10th January 2011
IPRT and PILA co-hosted an inspiring seminar with speaker Marsha Levick on the experience of strategic juvenile justice litigation in the United States, on Monday 10th January 2011.
Marsha spoke to a packed house on the experiences of her work with the Juvenile Law Center in Philadelphia, a nationally recognized leader in juvenile law in the U.S., over the last 35 years. Catherine Ghent, solicitor and children's rights advocate, responded from the Irish perspective.
[L-R: Catherine Ghent; Marsha Levick (JLC); Larry Donnelly (PILA); Liam Herrick (IPRT). Photo: Tom Innes]
Marsha was in Ireland to support the establishment of a Child Law Clinic with Ursula Kilkelly at the Faculty of Law, University College Cork. The Child Law Clinic is an initiative supported by NAIRTL, the National Academy for the Integration of Research and Teaching and Learning.
Marsha Levick - biography
Marsha Levick co-founded Juvenile Law Center in 1975, and currently serves as its Deputy Director and Chief Counsel. Juvenile Law Center is the oldest public interest law firm for children in the United States. For more than 30 years, Levick has been an advocate for children’s and women's rights and is a nationally recognized leader in juvenile law. Levick has authored or co-authored numerous appellate and amicus briefs in state and federal courts, including the US Supreme Court, as well as several scholarly articles on children’s rights issues. Levick co-authored the lead child advocacy briefs in both Roper v Simmons, where the US Supreme Court outlawed the juvenile death penalty in 2005 and, more recently, Graham v Florida, where the US Supreme ruled the sentence of life without parole unconstitutional for juveniles convicted of non homicide crimes.
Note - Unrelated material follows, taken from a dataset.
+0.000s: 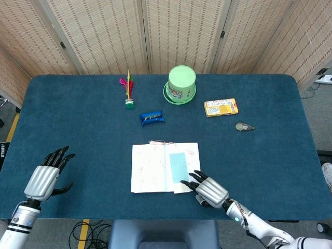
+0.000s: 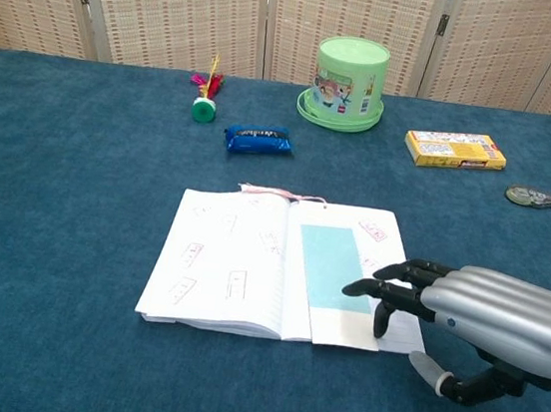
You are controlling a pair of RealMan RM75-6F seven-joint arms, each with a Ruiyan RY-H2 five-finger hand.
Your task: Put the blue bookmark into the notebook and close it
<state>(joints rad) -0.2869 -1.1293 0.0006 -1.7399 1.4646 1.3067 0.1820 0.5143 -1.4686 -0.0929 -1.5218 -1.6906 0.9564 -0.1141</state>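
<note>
The white notebook (image 1: pixel 155 167) (image 2: pixel 233 261) lies open near the table's front edge. A blue bookmark (image 1: pixel 177 166) (image 2: pixel 331 270) lies straight on its right page, its white lower end at the page's front edge. My right hand (image 1: pixel 208 190) (image 2: pixel 478 316) hovers over the notebook's front right corner, fingers spread and pointing left, fingertips (image 2: pixel 361 289) at the bookmark's lower right edge. It holds nothing. My left hand (image 1: pixel 45 177) is open on the table far to the left, seen only in the head view.
At the back stand a green tub (image 1: pixel 181 83) (image 2: pixel 348 81) on its lid, a shuttlecock toy (image 1: pixel 128 91), a blue packet (image 1: pixel 152 118) (image 2: pixel 257 141), a yellow box (image 1: pixel 221 107) (image 2: pixel 455 150) and a tape dispenser (image 1: pixel 244 126) (image 2: pixel 536 198).
</note>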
Levick has also played a central role in the Luzerne County Pennsylvania juvenile court judges’ corruption scandal, often referred to as the “Kids for Cash” scandal. Two juvenile court judges were criminally charged with accepting nearly $2.9 million in illegal kickbacks and bribes from the co-owner and developer of two for-profit juvenile correctional facilities. The illegal scheme spanned a five year period, 2003-2008, and involved the lives of approximately 4,000 children who appeared before one of the corrupt judges. The kickbacks were paid in exchange for a steady flow of children to the two facilities, assuring the profitability of the two centers. Throughout, children were routinely and systematically denied their constitutional right to counsel, to plead guilty only after a proper colloquy on the record, and their right to appear before an impartial tribunal. Juvenile Law Center secured the reversal and expungement of all of the children’s cases and records by the Pennsylvania Supreme Court, and is pursuing civil damages for the children and their families in a federal civil rights class action.
Levick serves on the boards of the National Juvenile Defender Center; Juvenile Justice Project of Louisiana; Southern Poverty Law Center; and the advisory board of Rutgers-Camden Law School's Juvenile Justice Clinic. Levick has received numerous awards for her work, including the 2006 Temple Women's Law Caucus Professional Achievement Award; the 2008 Pennsylvania Bar Association Child Advocate of the Year Award; the 2009 Foundation for the Improvement of Justice Award; the 2009 Philadelphia Bar Association’s Andrew Hamilton Award; the Philadelphia Inquirer Citizen of the Year, 2009 (co-recipient), the 2010 American Association for Justice Leonard Weinglass Award and the 2010 American Bar Association Livingston Hall Award. Levick is an adjunct faculty member at both the University of Pennsylvania Law School and Temple Beasley School of law.